When she arrives, she finds out that everyone in the manor is dead or mysteriously sick, including a servant who turns out to be the baddest bad guy and heir to the kingdom Wren's people have been at war with for generations. The two nations are currently at an armistice, but soldiers on the border have been disappearing on both sides and war is looming. Wren is bisexual and Una is an emotionally-constipated disaster so I'm glad they aren't end-game, but Hal wasn't as swoony as I was promised. The world seemed queernormative which is always a plus!
The blurb tells you that Wren and Hal fall in love and save the world, but it doesn't tell you how damn gross this book is.

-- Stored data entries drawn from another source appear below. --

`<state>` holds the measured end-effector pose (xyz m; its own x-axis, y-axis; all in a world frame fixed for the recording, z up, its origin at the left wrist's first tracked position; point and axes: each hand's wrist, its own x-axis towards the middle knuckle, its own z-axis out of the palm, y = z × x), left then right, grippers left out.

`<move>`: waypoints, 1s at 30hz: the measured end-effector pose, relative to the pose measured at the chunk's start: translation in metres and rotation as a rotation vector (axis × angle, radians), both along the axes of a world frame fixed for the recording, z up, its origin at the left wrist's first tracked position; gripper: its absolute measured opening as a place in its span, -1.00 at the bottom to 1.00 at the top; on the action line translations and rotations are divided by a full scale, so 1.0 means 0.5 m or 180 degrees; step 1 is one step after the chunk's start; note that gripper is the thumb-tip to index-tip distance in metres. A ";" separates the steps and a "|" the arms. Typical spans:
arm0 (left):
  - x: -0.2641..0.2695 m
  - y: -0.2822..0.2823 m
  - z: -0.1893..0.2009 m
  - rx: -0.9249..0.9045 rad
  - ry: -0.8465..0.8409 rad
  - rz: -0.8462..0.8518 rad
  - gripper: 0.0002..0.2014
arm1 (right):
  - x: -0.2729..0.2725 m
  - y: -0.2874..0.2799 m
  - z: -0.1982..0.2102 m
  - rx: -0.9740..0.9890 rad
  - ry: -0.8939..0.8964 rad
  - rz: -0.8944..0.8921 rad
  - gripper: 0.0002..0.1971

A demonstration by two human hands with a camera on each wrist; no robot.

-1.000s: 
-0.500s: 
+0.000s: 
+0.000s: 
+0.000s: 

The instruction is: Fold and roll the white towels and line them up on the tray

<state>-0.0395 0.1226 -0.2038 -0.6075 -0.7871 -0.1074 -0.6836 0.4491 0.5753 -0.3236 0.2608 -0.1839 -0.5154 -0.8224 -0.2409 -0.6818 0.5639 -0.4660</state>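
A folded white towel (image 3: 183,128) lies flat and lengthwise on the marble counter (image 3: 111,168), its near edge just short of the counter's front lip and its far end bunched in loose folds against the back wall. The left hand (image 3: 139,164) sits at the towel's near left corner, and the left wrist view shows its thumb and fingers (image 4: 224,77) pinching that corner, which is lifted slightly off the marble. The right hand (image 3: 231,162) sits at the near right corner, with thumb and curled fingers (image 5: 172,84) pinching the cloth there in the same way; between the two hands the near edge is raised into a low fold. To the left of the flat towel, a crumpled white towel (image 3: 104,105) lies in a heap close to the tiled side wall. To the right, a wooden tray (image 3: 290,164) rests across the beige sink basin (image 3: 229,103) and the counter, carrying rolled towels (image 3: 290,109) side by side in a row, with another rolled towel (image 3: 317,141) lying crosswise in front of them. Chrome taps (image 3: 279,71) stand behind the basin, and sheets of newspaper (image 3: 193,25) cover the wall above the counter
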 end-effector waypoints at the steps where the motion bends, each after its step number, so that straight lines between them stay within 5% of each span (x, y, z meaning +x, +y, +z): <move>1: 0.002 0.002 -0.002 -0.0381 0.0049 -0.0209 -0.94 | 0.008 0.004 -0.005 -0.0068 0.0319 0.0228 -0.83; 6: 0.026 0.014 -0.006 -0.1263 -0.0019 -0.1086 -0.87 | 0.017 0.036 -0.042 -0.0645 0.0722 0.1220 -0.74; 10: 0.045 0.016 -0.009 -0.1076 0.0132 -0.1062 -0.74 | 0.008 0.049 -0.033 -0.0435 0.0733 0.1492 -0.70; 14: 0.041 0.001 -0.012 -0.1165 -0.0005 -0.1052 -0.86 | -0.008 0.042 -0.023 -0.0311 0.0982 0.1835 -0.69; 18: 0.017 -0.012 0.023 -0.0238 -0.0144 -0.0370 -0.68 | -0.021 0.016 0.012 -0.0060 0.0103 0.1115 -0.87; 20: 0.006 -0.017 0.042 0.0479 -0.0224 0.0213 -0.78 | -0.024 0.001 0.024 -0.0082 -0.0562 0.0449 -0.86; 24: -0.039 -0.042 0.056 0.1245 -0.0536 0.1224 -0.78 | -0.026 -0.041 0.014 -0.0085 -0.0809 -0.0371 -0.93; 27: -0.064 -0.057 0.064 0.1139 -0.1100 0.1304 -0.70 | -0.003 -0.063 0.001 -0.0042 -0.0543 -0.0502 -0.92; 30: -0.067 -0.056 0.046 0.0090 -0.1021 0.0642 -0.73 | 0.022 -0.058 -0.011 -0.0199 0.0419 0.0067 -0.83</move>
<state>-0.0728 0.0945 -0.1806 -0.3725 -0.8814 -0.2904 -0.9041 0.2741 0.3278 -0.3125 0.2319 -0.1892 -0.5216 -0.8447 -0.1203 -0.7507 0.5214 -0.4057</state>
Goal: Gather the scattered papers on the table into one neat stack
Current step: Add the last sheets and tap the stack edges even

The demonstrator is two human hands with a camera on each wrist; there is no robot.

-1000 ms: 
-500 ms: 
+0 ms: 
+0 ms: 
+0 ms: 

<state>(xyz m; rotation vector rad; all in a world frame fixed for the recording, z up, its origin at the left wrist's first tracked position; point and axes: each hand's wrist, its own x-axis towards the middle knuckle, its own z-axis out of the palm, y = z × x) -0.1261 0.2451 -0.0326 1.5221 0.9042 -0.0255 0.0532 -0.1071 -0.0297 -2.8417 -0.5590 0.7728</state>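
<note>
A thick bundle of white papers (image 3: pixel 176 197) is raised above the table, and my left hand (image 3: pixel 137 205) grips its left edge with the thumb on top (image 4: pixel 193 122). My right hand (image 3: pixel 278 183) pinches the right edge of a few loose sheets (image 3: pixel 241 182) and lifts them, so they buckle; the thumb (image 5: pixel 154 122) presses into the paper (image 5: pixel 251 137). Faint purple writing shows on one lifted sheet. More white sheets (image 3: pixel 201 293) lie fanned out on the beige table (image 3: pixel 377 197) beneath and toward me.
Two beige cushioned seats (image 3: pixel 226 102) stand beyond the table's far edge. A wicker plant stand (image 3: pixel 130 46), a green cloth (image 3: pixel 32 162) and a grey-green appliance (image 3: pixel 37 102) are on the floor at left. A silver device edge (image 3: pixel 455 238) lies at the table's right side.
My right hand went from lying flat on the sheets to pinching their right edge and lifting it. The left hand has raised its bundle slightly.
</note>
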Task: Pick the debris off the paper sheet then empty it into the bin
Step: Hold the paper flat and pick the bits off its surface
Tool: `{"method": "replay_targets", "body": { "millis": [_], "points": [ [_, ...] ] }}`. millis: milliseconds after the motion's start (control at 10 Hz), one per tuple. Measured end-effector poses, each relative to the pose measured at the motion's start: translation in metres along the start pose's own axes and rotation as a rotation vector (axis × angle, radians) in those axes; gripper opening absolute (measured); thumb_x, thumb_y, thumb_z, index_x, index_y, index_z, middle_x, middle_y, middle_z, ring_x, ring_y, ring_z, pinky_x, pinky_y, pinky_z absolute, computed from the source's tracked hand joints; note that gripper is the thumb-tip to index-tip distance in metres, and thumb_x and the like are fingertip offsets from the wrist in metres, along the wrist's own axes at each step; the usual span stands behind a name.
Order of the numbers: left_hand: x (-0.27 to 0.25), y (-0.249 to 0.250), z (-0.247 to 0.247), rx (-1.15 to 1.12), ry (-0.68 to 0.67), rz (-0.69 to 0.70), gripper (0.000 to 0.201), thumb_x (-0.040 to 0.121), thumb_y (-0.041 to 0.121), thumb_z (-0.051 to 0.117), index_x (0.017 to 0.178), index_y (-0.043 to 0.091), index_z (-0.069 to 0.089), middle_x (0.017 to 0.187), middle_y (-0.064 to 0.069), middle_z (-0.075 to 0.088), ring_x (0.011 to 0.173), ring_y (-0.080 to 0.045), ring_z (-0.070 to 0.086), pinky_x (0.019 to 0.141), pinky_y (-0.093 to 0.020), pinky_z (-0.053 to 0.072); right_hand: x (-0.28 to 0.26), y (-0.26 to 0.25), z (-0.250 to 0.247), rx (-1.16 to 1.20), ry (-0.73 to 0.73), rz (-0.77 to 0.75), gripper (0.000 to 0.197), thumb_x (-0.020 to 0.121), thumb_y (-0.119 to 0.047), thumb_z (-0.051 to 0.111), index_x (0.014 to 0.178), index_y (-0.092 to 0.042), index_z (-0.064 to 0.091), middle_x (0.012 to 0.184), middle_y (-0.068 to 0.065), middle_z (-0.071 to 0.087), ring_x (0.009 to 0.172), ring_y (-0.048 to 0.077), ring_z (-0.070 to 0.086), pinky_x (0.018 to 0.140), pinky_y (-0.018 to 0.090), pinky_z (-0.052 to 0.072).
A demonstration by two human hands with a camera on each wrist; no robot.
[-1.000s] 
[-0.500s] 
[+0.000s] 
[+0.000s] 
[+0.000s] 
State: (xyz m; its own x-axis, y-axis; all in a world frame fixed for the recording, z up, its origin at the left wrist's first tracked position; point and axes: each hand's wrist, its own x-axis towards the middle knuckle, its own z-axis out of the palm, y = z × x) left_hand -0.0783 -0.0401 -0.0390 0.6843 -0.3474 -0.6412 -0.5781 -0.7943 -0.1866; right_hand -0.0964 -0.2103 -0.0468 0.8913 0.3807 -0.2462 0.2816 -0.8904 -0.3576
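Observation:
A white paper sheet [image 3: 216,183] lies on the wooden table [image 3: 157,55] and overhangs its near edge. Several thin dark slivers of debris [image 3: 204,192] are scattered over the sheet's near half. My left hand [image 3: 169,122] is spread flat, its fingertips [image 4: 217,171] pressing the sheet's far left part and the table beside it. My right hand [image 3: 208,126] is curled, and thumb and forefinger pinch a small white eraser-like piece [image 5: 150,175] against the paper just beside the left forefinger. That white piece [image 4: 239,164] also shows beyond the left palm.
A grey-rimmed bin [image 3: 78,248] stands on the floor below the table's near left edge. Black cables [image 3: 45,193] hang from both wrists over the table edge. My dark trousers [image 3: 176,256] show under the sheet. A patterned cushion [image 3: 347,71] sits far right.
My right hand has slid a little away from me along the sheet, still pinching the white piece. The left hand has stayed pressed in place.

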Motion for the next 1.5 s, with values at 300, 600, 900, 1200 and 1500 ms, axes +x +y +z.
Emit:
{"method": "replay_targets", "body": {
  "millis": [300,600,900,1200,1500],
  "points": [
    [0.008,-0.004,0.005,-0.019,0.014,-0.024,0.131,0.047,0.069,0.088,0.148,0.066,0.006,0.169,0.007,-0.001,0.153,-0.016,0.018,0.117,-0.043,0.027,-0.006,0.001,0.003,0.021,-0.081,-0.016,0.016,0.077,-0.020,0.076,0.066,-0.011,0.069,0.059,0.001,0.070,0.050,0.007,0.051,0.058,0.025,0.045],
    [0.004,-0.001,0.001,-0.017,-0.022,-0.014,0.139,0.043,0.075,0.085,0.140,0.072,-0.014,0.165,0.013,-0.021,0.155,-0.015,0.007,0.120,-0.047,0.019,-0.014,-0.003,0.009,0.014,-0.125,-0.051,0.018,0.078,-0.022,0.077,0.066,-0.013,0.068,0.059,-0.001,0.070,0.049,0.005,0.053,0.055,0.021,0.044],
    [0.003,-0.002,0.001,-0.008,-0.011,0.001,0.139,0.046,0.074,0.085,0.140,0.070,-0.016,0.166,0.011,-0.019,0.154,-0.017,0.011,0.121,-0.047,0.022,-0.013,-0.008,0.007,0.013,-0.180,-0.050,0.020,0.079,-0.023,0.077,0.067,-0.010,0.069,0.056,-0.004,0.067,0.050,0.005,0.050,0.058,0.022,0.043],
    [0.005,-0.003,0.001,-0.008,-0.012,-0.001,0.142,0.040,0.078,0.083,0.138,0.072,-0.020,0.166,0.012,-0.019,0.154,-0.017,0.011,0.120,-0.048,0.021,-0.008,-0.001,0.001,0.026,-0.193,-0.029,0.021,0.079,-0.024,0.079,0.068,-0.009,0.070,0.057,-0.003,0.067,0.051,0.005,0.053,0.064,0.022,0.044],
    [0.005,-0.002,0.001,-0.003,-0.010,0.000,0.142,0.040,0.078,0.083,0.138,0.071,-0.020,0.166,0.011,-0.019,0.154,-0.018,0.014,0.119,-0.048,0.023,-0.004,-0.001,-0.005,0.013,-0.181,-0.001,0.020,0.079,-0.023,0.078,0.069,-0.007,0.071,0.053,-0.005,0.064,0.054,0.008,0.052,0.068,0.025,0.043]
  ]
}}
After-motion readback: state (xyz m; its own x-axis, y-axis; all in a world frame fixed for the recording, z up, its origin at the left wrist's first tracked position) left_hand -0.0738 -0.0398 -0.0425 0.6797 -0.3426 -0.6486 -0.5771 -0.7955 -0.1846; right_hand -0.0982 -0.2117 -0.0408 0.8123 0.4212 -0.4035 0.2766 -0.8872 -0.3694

It's pretty quickly apparent that the lord of the manor is responsible for the illness and death among his staff, but it gets worse as the book proceeds. There's a lot of discussion of eyeballs and a scene with a "wet squelch" as a speculum is inserted to take out an eyeball. I could tell that the author did a lot of eyeball research because it's very descriptive. *shudder*
Okay so eyeballs and murder and lots of gore and medical ick in general. The romance is present and I think it was probably okay, but I never really bought into Wren's quick forgiveness of a mass murderer. Hal is deeply apologetic and wants to make amends, but he's still a mass murderer, you know? Your mileage may vary.
In all, there are gothic vibes here and a historical-but-not fantasy setting, but it's not a true gothic. The characters are trapped in the house by illness and a murderous nobleman, but there wasn't a building sense of dread, that creeping, growing feeling that I associate with a gothic. It's certainly dark, there's a terrible mystery and quite a bit of angst, but something was missing.
If you read it, I'd love to know what you think!
Audio Notes: Saskia Maarleveld narrates this and she's prolific enough that audiobook readers will probably recognize her voice and style. If you like her narration, you'll probably enjoy this. I found it atmospherically appropriate and her character voices are easy to distinguish.
Content Warnings: gore, violence, murder, war, medical experiments, dismemberment, torture, imprisonment, probably more things
I received a copy of this book from the publisher for review purposes.